◆ INPUT MATERIAL
- - -

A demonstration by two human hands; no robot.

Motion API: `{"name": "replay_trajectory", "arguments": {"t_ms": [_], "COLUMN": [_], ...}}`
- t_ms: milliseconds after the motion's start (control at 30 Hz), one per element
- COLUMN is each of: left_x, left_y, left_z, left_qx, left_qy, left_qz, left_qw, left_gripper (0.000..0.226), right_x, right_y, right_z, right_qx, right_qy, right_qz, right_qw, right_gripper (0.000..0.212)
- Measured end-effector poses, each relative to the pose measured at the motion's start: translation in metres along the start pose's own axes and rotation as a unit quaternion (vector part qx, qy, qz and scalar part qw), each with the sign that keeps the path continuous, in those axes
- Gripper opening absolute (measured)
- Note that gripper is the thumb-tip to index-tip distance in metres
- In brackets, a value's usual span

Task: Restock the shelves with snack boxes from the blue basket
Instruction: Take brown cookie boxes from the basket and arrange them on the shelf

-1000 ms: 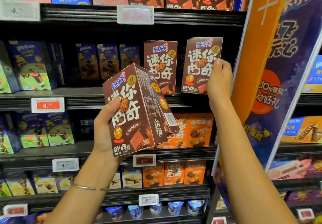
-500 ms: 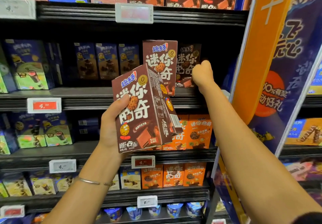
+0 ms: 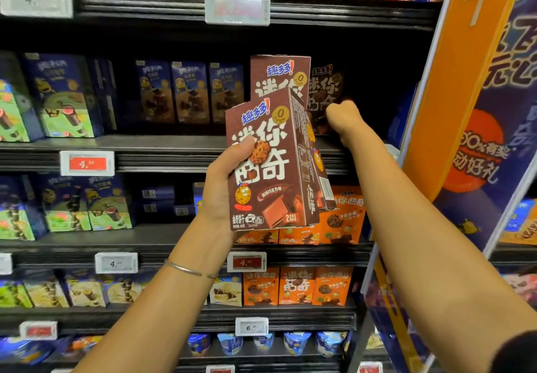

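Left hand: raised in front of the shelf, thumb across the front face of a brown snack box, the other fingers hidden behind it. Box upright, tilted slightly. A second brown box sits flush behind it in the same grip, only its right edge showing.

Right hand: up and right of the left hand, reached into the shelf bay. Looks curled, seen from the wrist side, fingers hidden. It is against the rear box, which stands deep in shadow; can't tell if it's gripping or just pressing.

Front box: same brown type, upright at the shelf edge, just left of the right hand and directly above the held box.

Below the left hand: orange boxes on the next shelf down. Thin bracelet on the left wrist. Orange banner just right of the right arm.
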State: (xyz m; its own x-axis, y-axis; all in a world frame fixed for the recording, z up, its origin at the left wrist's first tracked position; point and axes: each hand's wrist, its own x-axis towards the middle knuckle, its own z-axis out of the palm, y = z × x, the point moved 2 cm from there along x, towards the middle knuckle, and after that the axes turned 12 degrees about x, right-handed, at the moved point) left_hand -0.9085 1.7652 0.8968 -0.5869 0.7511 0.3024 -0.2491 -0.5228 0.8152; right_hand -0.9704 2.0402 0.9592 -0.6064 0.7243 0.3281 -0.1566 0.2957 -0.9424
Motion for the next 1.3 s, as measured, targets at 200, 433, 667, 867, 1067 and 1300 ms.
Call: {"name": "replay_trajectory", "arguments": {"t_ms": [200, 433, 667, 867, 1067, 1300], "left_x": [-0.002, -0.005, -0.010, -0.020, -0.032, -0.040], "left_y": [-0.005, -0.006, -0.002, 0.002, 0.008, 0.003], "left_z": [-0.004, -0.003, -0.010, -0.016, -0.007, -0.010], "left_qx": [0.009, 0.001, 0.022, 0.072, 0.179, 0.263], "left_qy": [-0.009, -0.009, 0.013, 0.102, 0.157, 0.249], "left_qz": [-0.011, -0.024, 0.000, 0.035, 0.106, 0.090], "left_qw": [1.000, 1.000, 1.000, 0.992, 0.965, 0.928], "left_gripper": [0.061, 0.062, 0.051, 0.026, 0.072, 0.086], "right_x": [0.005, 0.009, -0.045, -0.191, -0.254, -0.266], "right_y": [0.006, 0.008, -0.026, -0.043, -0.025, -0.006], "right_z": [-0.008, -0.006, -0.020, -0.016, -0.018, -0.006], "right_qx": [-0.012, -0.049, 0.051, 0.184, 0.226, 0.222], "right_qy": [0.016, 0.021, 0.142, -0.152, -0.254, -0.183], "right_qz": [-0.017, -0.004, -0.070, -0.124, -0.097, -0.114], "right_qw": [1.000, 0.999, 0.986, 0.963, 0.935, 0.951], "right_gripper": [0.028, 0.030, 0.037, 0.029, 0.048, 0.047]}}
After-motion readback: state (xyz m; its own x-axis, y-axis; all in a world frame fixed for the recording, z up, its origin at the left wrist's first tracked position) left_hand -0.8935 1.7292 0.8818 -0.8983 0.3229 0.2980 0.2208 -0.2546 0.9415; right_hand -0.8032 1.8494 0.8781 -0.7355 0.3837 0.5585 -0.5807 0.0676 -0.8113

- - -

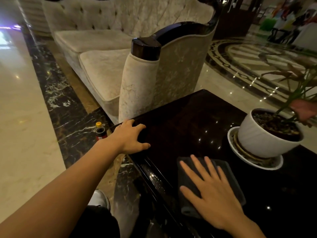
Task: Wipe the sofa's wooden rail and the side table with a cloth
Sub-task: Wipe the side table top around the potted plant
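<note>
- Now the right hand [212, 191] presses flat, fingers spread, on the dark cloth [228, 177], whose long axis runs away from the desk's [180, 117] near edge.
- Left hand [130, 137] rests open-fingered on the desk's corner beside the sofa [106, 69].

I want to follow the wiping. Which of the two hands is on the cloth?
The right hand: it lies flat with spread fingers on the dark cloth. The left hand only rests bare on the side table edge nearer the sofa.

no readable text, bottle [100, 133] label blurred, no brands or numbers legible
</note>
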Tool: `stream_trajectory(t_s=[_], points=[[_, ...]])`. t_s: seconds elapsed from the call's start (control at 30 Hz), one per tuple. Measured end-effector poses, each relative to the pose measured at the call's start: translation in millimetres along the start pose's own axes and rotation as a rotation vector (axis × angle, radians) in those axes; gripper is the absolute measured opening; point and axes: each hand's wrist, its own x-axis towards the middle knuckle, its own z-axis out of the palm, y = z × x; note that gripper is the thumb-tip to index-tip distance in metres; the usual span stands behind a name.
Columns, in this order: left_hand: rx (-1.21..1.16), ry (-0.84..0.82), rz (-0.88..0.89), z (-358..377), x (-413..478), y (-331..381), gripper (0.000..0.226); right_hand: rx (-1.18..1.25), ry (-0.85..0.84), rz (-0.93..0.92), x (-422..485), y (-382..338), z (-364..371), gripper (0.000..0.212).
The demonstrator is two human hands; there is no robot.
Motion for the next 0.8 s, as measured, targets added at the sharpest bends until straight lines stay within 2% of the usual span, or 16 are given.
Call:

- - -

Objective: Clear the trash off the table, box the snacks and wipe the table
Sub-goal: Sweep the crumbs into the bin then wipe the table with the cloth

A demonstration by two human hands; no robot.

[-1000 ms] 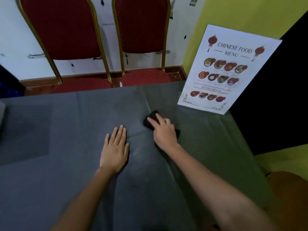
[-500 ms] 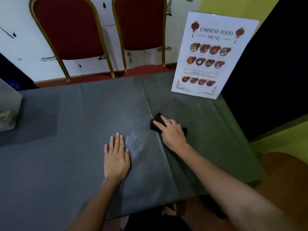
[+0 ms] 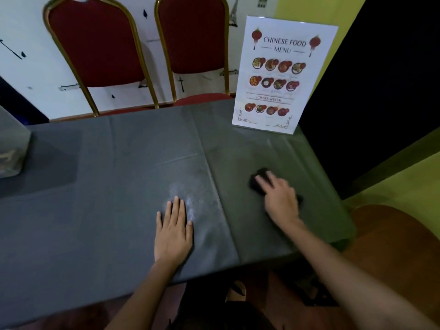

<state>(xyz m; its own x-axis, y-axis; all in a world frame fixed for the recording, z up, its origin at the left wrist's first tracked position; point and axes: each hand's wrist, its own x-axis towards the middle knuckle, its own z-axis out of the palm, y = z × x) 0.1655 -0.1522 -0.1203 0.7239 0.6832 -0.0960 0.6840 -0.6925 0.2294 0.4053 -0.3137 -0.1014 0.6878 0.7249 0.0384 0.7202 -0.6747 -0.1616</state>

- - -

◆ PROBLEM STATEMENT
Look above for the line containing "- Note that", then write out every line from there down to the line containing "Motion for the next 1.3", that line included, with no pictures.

◆ ANSWER AREA
- Note that gripper is the thumb-tip to index-tip distance in metres
- In brackets, a value's usual span

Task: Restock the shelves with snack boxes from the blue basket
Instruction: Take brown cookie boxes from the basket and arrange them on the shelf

-1000 ms: 
-500 ms: 
+0 ms: 

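Left hand: raised in front of the shelf, thumb across the front face of a brown snack box, the other fingers hidden behind it. Box upright, tilted slightly. A second brown box sits flush behind it in the same grip, only its right edge showing.

Right hand: up and right of the left hand, reached into the shelf bay. Looks curled, seen from the wrist side, fingers hidden. It is against the rear box, which stands deep in shadow; can't tell if it's gripping or just pressing.

Front box: same brown type, upright at the shelf edge, just left of the right hand and directly above the held box.

Below the left hand: orange boxes on the next shelf down. Thin bracelet on the left wrist. Orange banner just right of the right arm.
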State: (xyz m; its own x-axis, y-axis; all in a world frame fixed for the recording, z up, its origin at the left wrist's first tracked position; point and axes: each hand's wrist, its own x-axis towards the middle knuckle, its own z-axis out of the palm, y = z × x, the point moved 2 cm from there along x, towards the middle knuckle, and after that the axes turned 12 degrees about x, right-handed, at the moved point) left_hand -0.9085 1.7652 0.8968 -0.5869 0.7511 0.3024 -0.2491 -0.5228 0.8152; right_hand -0.9704 2.0402 0.9592 -0.6064 0.7243 0.3281 -0.1566 0.2957 -0.9424
Motion for the next 1.3 s, as measured, targets at 200, 433, 667, 867, 1067 and 1300 ms.

Nothing else is part of this output.